Man: No,
no, please don’t show me you amassed collection of insect bites. I can plainly see half of them already.
Woman: But
you haven’t seen the best one yet... it’s why I’m limping you know as my whole
leg is swollen in reaction.
Man: Yes,
it’s alright, I will take your word for it, you don’t have to... oh you do have
to lift
your skirt to show me it seems.
Woman: Well
don’t you find it in the least bit fascinating? I mean have you ever seen I reaction like this? I thought horsefly stings were bad but this isn’t from one
of them.
Man: I
just know I’m going to regret asking this, but why? What happens with them?
Woman: Oh
they are spectacular as they become huge blisters full of watery pus the size
of a
golf ball which I then burst, let it dry out and only then protect it with a
plaster.
Man: Then
WHY don’t you spray yourself with insect repellent or buy antihistamines to
prevent these things happening???
Woman: Because
you told me I should save my money for important things, so I am.
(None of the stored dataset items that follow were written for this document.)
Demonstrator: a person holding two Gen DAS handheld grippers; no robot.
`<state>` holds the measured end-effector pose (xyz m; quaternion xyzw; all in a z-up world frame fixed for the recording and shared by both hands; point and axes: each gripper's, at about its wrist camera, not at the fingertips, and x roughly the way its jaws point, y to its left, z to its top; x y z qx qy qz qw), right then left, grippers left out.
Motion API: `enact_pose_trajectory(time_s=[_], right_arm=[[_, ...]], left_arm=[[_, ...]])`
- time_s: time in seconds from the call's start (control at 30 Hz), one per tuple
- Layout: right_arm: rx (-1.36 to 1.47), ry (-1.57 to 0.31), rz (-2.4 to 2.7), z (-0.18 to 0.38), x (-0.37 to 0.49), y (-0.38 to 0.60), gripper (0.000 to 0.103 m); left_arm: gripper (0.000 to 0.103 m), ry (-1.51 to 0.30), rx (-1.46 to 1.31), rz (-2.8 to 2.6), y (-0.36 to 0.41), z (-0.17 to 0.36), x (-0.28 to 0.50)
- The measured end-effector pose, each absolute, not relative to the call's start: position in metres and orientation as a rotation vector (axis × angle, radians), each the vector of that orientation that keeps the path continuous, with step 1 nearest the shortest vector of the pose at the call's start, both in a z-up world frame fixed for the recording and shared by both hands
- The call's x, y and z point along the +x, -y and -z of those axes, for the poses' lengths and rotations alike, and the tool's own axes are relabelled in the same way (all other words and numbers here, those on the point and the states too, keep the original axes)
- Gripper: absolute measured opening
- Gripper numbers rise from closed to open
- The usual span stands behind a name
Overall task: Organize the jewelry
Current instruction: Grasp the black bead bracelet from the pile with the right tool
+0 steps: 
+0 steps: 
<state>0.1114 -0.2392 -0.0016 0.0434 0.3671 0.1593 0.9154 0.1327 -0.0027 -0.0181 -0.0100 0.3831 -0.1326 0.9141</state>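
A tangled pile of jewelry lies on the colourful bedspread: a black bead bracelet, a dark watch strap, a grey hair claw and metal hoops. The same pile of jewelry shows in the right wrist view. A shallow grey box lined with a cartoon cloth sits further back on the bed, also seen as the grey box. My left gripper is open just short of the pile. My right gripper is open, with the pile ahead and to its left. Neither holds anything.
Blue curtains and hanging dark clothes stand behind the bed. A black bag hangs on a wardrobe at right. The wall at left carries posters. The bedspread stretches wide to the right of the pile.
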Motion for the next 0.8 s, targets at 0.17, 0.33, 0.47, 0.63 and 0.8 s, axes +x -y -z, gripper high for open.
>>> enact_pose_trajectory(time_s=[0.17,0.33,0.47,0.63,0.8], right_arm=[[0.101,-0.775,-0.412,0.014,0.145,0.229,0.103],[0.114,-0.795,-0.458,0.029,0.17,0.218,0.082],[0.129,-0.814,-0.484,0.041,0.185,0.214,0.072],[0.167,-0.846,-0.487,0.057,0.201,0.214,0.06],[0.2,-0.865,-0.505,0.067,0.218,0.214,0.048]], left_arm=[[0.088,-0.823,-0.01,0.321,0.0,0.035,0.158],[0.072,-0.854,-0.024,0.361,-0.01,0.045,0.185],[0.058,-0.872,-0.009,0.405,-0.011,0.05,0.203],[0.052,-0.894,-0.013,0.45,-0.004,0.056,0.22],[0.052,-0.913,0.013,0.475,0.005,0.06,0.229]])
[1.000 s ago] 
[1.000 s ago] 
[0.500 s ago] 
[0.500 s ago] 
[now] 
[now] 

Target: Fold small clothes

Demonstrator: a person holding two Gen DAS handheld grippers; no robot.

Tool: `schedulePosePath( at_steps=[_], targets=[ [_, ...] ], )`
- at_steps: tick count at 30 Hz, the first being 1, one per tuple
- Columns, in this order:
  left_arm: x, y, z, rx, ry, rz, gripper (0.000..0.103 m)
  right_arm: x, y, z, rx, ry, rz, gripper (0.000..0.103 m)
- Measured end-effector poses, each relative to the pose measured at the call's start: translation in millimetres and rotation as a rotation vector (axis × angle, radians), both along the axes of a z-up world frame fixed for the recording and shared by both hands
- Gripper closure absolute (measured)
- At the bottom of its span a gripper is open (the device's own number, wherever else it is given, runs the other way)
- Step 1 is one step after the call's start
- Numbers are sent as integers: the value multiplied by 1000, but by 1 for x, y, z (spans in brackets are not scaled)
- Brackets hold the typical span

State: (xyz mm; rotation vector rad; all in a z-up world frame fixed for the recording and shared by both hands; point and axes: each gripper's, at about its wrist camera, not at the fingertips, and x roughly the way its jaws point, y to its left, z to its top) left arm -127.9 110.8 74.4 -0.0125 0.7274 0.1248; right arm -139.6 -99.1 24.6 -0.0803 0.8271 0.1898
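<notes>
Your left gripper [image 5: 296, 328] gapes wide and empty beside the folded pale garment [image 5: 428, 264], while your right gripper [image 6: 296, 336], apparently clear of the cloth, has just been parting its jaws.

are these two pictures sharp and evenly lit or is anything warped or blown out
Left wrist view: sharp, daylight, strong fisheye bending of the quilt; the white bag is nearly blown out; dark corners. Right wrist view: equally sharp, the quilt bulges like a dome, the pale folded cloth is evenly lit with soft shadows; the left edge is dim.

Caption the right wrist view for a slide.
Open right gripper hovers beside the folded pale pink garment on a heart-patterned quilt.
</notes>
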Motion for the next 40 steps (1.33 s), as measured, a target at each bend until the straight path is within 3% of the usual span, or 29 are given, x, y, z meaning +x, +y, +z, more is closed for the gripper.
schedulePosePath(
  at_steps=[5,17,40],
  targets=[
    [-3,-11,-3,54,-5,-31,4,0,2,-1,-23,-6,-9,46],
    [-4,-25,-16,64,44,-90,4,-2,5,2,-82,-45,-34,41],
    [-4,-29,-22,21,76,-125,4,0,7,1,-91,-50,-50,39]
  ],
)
Man: (To himself) I knew it was my fault somehow, just hadn’t worked out
how.
Woman: Sorry? What was that? You were
muttering again.
Man: I
meant you should stop spending money on girlie guff like make-up as I love you
just the way you are except of course not er... ill or injured. The point is you should not economise
on essential health remedies!
Woman: But I haven’t stinted on those. I
bought some itch relief cream.
Man: (To himself) Great another turn off.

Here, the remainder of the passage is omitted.